Give back exactly the lines of the material below that start at the line containing "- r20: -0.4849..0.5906" and end at the line containing "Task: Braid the", and no others.

####################

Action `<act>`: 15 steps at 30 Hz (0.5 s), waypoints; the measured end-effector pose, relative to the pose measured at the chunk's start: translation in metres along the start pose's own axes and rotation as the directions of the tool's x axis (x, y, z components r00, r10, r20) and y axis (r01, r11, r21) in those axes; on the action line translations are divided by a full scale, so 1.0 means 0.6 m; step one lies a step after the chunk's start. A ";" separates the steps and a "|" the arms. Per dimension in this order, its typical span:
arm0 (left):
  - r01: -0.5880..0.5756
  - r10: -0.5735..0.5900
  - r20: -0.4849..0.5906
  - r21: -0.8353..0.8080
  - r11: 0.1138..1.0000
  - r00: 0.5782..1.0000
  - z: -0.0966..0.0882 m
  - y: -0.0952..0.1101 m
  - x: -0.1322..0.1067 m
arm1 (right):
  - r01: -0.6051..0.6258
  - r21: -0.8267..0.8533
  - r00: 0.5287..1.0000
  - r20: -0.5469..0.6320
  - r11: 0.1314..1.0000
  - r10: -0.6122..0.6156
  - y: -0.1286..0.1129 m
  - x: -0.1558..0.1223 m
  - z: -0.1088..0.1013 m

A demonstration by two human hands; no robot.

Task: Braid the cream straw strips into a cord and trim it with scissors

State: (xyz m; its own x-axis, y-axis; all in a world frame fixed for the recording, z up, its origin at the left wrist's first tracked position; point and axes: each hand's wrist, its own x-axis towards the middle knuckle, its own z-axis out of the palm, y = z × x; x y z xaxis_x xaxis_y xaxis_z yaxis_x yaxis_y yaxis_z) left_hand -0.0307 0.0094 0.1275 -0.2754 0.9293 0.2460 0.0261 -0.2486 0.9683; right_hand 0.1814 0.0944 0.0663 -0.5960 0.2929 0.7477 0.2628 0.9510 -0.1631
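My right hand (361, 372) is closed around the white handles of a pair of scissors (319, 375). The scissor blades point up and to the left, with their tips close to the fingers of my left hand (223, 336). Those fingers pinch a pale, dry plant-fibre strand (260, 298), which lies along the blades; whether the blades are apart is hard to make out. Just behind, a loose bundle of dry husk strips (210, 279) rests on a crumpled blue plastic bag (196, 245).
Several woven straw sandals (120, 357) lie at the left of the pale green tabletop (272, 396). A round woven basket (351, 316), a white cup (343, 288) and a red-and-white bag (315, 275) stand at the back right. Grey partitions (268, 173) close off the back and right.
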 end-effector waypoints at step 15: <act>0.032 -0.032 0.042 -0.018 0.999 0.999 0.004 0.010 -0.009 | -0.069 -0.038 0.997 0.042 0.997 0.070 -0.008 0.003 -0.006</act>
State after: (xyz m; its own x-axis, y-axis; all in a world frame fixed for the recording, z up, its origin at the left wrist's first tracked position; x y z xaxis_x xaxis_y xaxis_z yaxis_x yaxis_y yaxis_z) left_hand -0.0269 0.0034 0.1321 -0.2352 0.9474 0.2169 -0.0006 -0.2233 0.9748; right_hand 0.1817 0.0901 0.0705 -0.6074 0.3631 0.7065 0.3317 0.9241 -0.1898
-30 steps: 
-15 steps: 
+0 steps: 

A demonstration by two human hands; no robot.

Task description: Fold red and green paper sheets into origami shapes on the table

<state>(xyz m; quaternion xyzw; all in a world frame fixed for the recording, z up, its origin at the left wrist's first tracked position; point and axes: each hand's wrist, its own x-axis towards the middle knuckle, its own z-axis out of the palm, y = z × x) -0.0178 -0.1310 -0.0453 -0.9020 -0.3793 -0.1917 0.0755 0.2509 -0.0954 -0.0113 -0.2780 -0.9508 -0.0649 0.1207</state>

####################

**TASK RESPONSE:**
  - r20: -0.4849..0.5906
  - r21: -0.8353..0.8080
  - r11: 0.1138..1.0000
  - r00: 0.5782..1.0000
  - z: -0.0966..0.0882 m
  - y: -0.0952..0.1101 m
  - x: -0.1322..0.1067 m
arm1 (right):
  - r01: -0.6051..0.6258
  - r21: -0.8267..0.8533
  - r00: 0.5287..1.0000
  - r20: -0.5469..0.6320
  - r11: 0.1314..1.0000
  - r10: -0.6122..0.6156
  - y: -0.1286..0.1129 m
  - x: -0.1558..0.1223 m
  - z: -0.1088..0.1013 m

A demonstration by two human hands; no robot.

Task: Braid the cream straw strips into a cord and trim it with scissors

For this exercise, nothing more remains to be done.